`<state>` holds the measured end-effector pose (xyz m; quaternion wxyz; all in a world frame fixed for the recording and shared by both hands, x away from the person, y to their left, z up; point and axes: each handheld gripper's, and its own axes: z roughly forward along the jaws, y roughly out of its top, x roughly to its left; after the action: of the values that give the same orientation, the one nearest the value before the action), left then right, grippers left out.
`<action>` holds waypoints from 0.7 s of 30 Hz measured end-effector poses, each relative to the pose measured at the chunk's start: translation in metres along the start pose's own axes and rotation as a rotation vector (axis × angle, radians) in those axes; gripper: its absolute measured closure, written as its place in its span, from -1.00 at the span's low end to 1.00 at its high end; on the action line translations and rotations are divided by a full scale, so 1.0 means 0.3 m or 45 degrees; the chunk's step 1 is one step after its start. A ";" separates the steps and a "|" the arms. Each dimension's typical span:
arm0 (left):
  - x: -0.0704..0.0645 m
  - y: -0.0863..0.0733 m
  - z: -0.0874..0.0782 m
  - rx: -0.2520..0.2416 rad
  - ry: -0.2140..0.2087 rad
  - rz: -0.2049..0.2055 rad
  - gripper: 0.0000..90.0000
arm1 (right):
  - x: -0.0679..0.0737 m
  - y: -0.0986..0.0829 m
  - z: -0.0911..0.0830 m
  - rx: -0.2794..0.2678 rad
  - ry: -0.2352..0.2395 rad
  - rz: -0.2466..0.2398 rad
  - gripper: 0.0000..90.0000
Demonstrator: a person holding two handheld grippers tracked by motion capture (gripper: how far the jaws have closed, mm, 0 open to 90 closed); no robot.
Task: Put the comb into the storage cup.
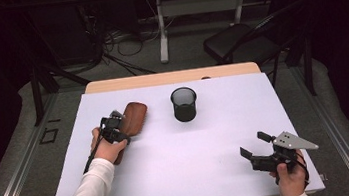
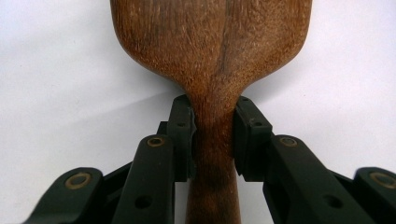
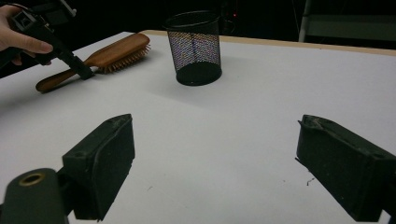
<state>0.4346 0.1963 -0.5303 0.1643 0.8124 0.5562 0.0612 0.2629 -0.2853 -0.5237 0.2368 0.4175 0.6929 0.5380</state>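
In the left gripper view the left gripper (image 2: 214, 133) has its two black jaws closed onto the narrow neck of a wooden hairbrush (image 2: 212, 51), just below where the handle flares into the broad head; the pads press the wood on both sides with no gap to be seen. In the high view that same gripper (image 1: 115, 128) sits left of centre, and the brush (image 1: 134, 117) lies on the white table (image 1: 194, 156) slanting toward the upper right, bristles down as the right gripper view shows them at its upper left (image 3: 119, 53). The brush looks like solid hardwood: stiff, moderately light, with a smooth finish that could slip if gripped on the rounded head. The neck is a sound place to hold, narrow enough for the jaws and close to the heavier head, so it should not swing much when lifted; the bristles are the only soft part and are best kept clear of the pads. Beyond it, at upper centre of the high view, a black mesh cup (image 1: 184, 104) stands upright, apart from the brush. The right gripper (image 1: 262, 148) rests at the lower right, jaws spread wide and holding nothing.
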 end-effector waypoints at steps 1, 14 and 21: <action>-0.001 0.000 0.000 -0.001 0.003 -0.003 0.59 | 0.000 0.000 0.000 0.000 0.000 0.003 -0.75; -0.007 0.002 0.000 0.008 0.036 0.022 0.61 | 0.000 0.000 0.000 0.000 0.001 0.002 -0.75; -0.005 0.002 -0.001 0.006 0.028 0.024 0.62 | -0.001 0.000 0.000 0.002 -0.002 0.000 -0.75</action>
<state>0.4346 0.1949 -0.5298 0.1556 0.8173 0.5504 0.0702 0.2630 -0.2854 -0.5239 0.2369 0.4180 0.6932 0.5372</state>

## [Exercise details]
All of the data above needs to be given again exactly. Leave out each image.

## [Finished task]
`<state>` holds the measured end-effector pose (xyz m; quaternion wxyz; all in a world frame fixed for the recording and shared by both hands, x away from the person, y to their left, z up; point and axes: each handheld gripper's, and its own axes: z roughly forward along the jaws, y roughly out of its top, x roughly to its left; after the action: of the values that give the same orientation, the one nearest the value before the action), left then right, grippers left out.
`<action>` holds waypoints from 0.7 s of 30 Hz measured end-effector poses, each relative to the pose measured at the chunk's start: translation in metres along the start pose's own axes and rotation as a rotation vector (axis × angle, radians) in those axes; gripper: its absolute measured closure, written as its place in its span, from -1.00 at the span's low end to 1.00 at its high end; on the action line translations and rotations are divided by a full scale, so 1.0 means 0.3 m or 45 degrees; the chunk's step 1 is one step after its start. A ";" separates the steps and a "|" the arms. Each dimension's typical span:
arm0 (left):
  - x: -0.0704..0.0645 m
  - y: -0.0863..0.0733 m
  - z: -0.0874..0.0782 m
  - rx: -0.2520..0.2416 rad
  - ry: -0.2140..0.2087 rad
  - rz: -0.2049..0.2055 rad
  - gripper: 0.0000..90.0000
arm1 (right):
  - x: -0.0679..0.0737 m
  - y: -0.0986..0.0829 m
  - z: -0.0911..0.0830 m
  - rx: -0.2794..0.2678 rad
  - ry: -0.2352..0.2395 rad
  - rz: -0.2466..0.2398 rad
  - gripper: 0.0000..90.0000
Demonstrator: a person holding two handheld grippers tracked by motion capture (gripper: how far the jaws have closed, mm, 0 open to 90 closed); no robot.
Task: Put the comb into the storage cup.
<state>0.4346 0.1963 -0.5303 0.1643 0.8124 0.5562 0.0612 0.2629 -0.2853 -0.5237 0.2368 0.4175 0.6929 0.5380</state>
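In the left gripper view the left gripper (image 2: 214, 133) has its two black jaws closed onto the narrow neck of a wooden hairbrush (image 2: 212, 51), just below where the handle flares into the broad head; the pads press the wood on both sides with no gap to be seen. In the high view that same gripper (image 1: 115, 128) sits left of centre, and the brush (image 1: 134, 117) lies on the white table (image 1: 194, 156) slanting toward the upper right, bristles down as the right gripper view shows them at its upper left (image 3: 119, 53). The brush looks like solid hardwood: stiff, moderately light, with a smooth finish that could slip if gripped on the rounded head. The neck is a sound place to hold, narrow enough for the jaws and close to the heavier head, so it should not swing much when lifted; the bristles are the only soft part and are best kept clear of the pads. Beyond it, at upper centre of the high view, a black mesh cup (image 1: 184, 104) stands upright, apart from the brush. The right gripper (image 1: 262, 148) rests at the lower right, jaws spread wide and holding nothing.
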 end-effector waypoints at steps 1, 14 and 21: <action>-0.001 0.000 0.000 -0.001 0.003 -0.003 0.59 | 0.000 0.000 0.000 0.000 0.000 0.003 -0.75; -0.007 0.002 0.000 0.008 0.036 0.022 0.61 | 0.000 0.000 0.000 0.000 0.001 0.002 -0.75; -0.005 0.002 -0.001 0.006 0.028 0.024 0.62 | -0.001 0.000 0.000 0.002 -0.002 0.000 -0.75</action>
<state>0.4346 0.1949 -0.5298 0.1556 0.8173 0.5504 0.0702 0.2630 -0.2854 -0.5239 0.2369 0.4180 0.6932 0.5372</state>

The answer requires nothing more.